INSTRUCTIONS TO FOLLOW - Please tally the lines in the data below that include the string "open", and reply with only the total.

INFORMATION SHOWN -
<<<<
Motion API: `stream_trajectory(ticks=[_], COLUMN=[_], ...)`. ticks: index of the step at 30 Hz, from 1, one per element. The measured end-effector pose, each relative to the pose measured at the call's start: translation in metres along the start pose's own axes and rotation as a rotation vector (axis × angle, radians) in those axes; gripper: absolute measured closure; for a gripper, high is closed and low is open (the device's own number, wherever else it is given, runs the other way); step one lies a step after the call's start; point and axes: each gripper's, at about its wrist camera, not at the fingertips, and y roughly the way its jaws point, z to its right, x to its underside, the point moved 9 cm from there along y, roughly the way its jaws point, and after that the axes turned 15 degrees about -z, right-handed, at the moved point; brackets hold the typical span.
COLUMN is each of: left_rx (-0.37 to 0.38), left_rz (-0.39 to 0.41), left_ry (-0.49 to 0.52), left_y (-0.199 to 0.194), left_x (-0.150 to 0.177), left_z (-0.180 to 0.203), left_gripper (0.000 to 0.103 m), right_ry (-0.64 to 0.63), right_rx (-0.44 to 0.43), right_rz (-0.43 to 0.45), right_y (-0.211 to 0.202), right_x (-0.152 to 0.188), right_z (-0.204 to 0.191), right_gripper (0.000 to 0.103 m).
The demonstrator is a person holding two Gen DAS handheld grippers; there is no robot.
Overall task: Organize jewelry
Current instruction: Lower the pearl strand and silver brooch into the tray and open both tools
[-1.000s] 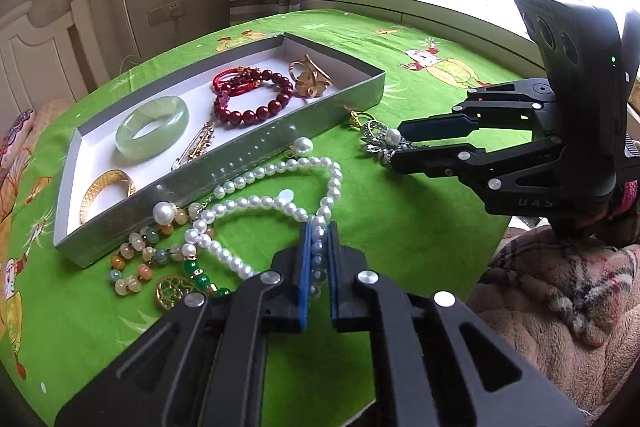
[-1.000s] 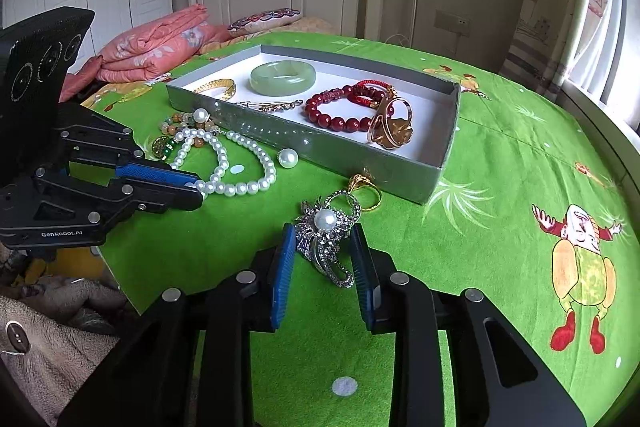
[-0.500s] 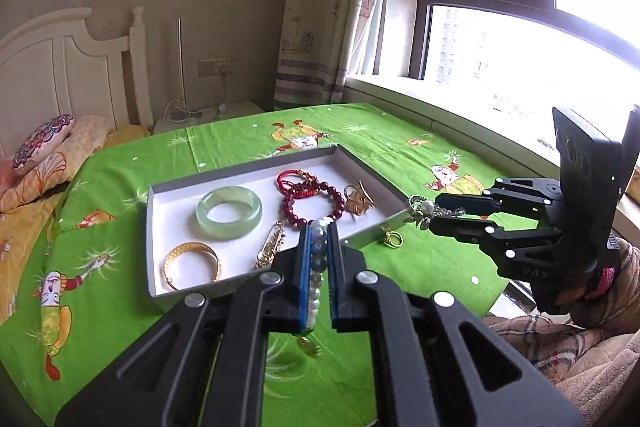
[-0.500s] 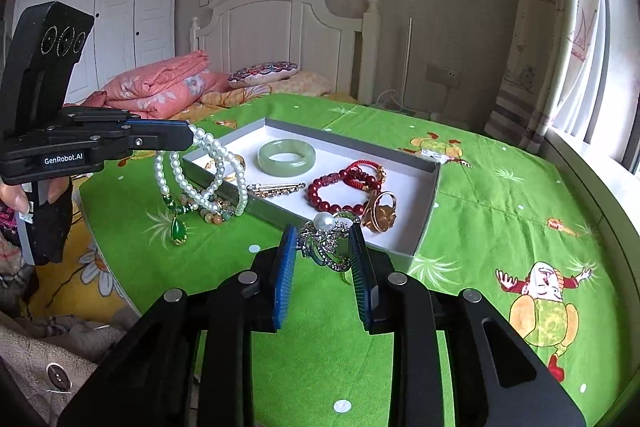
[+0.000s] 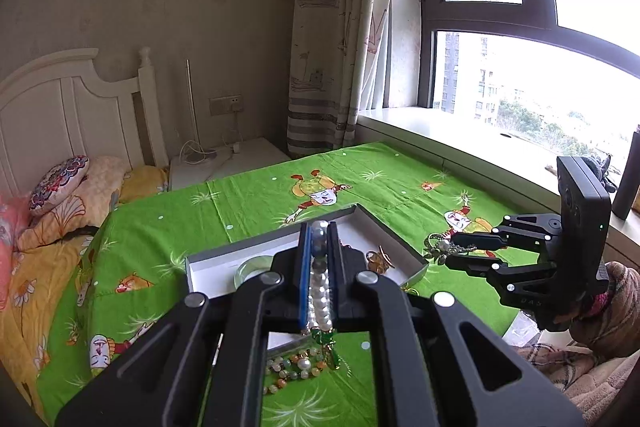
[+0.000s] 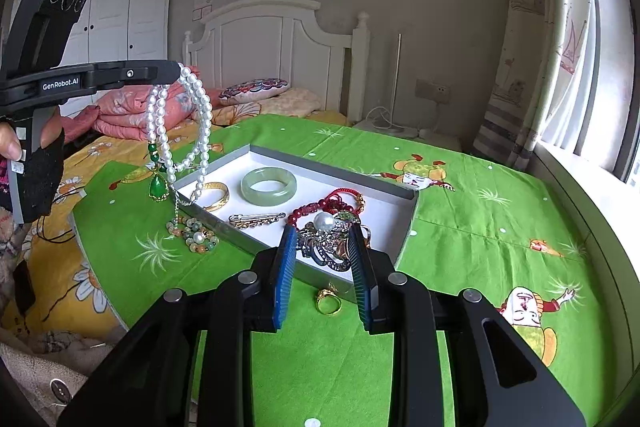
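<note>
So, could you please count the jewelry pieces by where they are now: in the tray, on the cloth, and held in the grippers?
In the tray: 5, namely jade bangle, gold bangle, pin, red beads, gold piece
On the cloth: 2, namely gold ring, bead bracelet
Held: 2, namely pearl necklace, brooch
Total: 9

Pearl necklace [image 6: 200,115] and pearl brooch [image 6: 326,239] hang lifted above the gray tray [image 6: 332,169].
</note>
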Motion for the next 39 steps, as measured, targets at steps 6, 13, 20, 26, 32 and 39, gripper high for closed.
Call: stream_trajectory(ticks=[6,13,20,26,32,39], left_rx=[-0.005,-0.055,-0.152,-0.197,-0.188,-0.230], left_rz=[-0.024,-0.073,-0.105,-0.159,-0.248,-0.208], left_ry=[-0.015,-0.023,-0.070,-0.084,-0.089,-0.149], left_y=[0.016,0.046,0.075,0.111,0.149,0.134], left_x=[-0.021,-0.034,-0.045,-0.045,-0.022,-0.002], left_z=[-0.014,-0.027,-0.054,-0.060,-0.057,-0.078], left_gripper=[0.096,0.096,0.096,0.096,0.087,0.017], right_ry=[-0.022,-0.049,-0.032,-0.006,0.033,0.081], right_rx=[0.000,-0.011,-0.037,-0.063,-0.049,-0.059], right_rz=[-0.009,-0.024,-0.085,-0.156,-0.253,-0.174], right_y=[0.017,0.039,0.080,0.118,0.146,0.118], right_x=[-0.014,-0.038,-0.055,-0.060,-0.047,-0.051], right_z=[-0.003,-0.011,-0.011,-0.012,-0.006,0.010], right_gripper=[0.076,0.076,0.076,0.076,0.073,0.036])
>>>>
WRITTEN REPLY - 2